When I went online, I found common sunflowers (Helianthus annuus) are a species of large annual forb of the daisy family Asteraceae that is harvested for its edible oily seeds often eaten as a snack food.  They are also used in the production of cooking oil, food for livestock, bird food, and as plantings in domestic gardens for aesthetics.  Wild plants are known for their multiple flower heads, whereas the domestic sunflower often possess a single large flower head atop an unbranched stem.  The plant has an erect rough-hairy stem and reaches heights of 10 feet (3 m), but the tallest sunflower on record achieved 35 feet 9 inches (10.9 m).  Sunflowers bloom in summer with the flower being a “flower head” (pseudanthium) of numerous small individual five-petaled flowers (“florets”).  The outer flowers are sexually sterile and resemble petals (ray flowers) with each “petal” consisting of a ligule composed of fused petals of an asymmetrical ray flower and may be yellow, red, orange, or other colors.  The spirally arranged flowers in the center of the head (disk flowers) mature into seeds.

I planted Mammoth sunflowers next to the house in the wildflower bed.  I figured if the plants grew, they would not block the sun from the perineal flowers that had been established in the bed the previous year.  For good measure I planted some common milkweed (Asclepias syriaca), another perennial, between the bed and the Shirley Temple Peony (Paeonia lactiflora) along the front.  We had planted Canna lily flower (Canna indica) and several bulbs in the bed on the side yard, but they had never produced.  I thought I would give the bed a try with two other varieties of sunflowers (Lemon Queen and Autumn Beauty) this year and added a few more milkweed to boot.  If any of these grow it will be a bonus.  They were going to expire this year anyway.     

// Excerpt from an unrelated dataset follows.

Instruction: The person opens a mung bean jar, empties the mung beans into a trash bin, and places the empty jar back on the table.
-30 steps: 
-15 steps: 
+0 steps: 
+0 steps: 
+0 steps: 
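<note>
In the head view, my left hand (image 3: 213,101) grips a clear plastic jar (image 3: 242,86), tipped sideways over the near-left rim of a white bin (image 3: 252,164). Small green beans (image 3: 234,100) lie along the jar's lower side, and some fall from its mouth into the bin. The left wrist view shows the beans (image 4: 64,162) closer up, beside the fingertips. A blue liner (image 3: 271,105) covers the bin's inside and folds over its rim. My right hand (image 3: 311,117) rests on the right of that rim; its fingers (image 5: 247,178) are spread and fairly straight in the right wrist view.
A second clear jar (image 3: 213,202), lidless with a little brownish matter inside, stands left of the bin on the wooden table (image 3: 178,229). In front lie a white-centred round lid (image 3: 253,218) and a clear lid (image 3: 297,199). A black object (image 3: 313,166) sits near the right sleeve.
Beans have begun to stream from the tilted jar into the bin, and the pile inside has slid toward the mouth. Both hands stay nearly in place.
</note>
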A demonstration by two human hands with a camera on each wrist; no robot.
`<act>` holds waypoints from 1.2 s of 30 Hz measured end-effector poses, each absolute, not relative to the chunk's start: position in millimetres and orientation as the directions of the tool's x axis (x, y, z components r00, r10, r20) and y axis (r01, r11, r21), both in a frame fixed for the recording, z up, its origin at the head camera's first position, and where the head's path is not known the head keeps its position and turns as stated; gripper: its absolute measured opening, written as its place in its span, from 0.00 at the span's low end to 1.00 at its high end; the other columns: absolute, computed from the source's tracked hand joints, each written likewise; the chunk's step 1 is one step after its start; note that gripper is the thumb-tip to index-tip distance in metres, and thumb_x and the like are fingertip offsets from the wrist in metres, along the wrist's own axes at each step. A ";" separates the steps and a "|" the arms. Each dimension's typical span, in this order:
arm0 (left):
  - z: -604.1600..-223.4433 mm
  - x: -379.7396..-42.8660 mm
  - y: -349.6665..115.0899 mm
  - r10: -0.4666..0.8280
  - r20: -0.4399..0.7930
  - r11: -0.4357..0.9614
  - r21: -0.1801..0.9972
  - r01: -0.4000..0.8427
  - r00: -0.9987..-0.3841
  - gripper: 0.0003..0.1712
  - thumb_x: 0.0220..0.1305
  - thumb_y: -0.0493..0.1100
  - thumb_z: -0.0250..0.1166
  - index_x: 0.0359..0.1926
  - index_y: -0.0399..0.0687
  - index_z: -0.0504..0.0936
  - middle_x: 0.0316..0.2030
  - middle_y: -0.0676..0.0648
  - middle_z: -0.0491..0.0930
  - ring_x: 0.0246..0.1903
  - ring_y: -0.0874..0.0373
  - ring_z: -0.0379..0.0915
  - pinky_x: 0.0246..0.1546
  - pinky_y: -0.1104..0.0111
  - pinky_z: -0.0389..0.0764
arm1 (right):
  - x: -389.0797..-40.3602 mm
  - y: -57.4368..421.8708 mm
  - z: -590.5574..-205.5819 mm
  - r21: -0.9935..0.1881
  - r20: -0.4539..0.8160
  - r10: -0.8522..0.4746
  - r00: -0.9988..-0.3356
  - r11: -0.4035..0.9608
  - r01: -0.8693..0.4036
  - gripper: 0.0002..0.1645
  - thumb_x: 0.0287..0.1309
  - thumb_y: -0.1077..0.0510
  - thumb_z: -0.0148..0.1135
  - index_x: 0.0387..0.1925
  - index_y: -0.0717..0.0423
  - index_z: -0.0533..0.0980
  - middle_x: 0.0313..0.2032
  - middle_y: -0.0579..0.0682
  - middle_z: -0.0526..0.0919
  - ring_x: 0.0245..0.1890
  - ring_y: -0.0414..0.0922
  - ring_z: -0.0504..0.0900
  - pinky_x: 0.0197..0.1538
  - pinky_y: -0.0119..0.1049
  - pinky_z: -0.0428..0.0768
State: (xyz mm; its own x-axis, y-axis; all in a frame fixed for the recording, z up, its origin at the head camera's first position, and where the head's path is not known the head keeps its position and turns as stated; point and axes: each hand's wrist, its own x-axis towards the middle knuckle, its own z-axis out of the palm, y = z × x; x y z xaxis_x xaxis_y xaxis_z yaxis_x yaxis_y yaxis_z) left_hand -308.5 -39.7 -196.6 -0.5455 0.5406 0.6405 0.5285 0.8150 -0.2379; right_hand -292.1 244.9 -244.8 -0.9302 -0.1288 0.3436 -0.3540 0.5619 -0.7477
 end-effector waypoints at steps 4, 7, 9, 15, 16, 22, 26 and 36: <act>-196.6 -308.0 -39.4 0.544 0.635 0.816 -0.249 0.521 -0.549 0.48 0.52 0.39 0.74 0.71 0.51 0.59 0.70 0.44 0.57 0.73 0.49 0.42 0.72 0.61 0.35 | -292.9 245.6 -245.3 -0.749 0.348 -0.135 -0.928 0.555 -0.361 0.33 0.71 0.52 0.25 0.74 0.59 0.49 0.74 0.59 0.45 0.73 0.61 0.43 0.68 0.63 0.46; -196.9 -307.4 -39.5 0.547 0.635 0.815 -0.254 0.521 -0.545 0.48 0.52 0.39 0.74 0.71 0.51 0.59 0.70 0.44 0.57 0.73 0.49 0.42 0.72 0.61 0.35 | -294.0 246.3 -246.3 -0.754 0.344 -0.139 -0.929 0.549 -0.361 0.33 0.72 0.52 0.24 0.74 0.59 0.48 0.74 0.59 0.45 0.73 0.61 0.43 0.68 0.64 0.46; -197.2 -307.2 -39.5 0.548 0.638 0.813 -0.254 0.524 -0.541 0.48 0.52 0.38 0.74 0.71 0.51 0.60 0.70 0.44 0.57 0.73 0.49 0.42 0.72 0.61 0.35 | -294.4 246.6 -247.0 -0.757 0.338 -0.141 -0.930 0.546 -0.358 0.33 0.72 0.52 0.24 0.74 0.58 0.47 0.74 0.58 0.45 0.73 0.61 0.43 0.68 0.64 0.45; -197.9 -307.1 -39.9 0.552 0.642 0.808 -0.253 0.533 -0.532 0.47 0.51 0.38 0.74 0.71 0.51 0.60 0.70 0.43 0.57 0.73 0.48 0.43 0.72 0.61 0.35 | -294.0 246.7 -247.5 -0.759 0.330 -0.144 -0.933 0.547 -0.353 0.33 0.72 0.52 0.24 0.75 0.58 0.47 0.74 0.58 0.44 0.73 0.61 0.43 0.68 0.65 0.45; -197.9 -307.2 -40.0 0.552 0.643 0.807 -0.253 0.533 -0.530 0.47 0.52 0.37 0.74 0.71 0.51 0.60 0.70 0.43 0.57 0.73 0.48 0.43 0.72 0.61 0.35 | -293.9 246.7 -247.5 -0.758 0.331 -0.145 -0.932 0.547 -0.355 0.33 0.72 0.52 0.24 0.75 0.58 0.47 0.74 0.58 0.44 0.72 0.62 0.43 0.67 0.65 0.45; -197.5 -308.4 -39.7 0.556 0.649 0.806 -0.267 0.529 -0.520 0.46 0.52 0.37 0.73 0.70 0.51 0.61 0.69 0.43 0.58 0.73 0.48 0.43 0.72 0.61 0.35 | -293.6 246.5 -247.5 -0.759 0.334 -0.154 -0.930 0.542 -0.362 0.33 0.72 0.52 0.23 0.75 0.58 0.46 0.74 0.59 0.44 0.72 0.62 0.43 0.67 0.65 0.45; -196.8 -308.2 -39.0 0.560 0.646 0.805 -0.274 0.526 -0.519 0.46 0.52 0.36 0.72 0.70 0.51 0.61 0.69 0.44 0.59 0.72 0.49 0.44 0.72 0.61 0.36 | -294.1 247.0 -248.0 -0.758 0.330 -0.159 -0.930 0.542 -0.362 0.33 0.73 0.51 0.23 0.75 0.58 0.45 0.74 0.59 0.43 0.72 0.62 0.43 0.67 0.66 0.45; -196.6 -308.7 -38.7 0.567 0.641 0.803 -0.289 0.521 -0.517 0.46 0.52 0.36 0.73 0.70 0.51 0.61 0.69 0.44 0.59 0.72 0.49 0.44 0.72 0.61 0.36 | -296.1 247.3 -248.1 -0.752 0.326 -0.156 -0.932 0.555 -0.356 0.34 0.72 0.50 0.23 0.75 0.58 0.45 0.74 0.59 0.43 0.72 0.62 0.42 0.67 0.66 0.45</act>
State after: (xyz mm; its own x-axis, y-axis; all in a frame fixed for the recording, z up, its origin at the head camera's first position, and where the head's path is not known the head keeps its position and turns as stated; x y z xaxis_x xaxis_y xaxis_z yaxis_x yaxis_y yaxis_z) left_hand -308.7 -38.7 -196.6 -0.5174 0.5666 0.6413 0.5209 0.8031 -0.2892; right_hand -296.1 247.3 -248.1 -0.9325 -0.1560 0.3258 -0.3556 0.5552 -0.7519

THOUGHTS: While I was disappointed with the dwindling production from my seeds, I figured it could not hurt to plant things like the sunflowers and see if they might grow.  The vegetables and all but a few of the flowers were identified as annual.  Being heirloom, I could harvest the seed and have viable seed for years to come.  Now, they have expired and production is tenuous.  This is another hard lesson to learn, but better than that when you are in a sustainable situation.  I can allow whatever does grow to go to seed and start the process again.  As in life, it seems much is learned as a “2 steps forward, 3 steps back”.  Samuel Smiles is credited with the quote, “We learn wisdom from failure much more than from success.”  Keep trying.  Act for all.  Change is coming and it starts with you.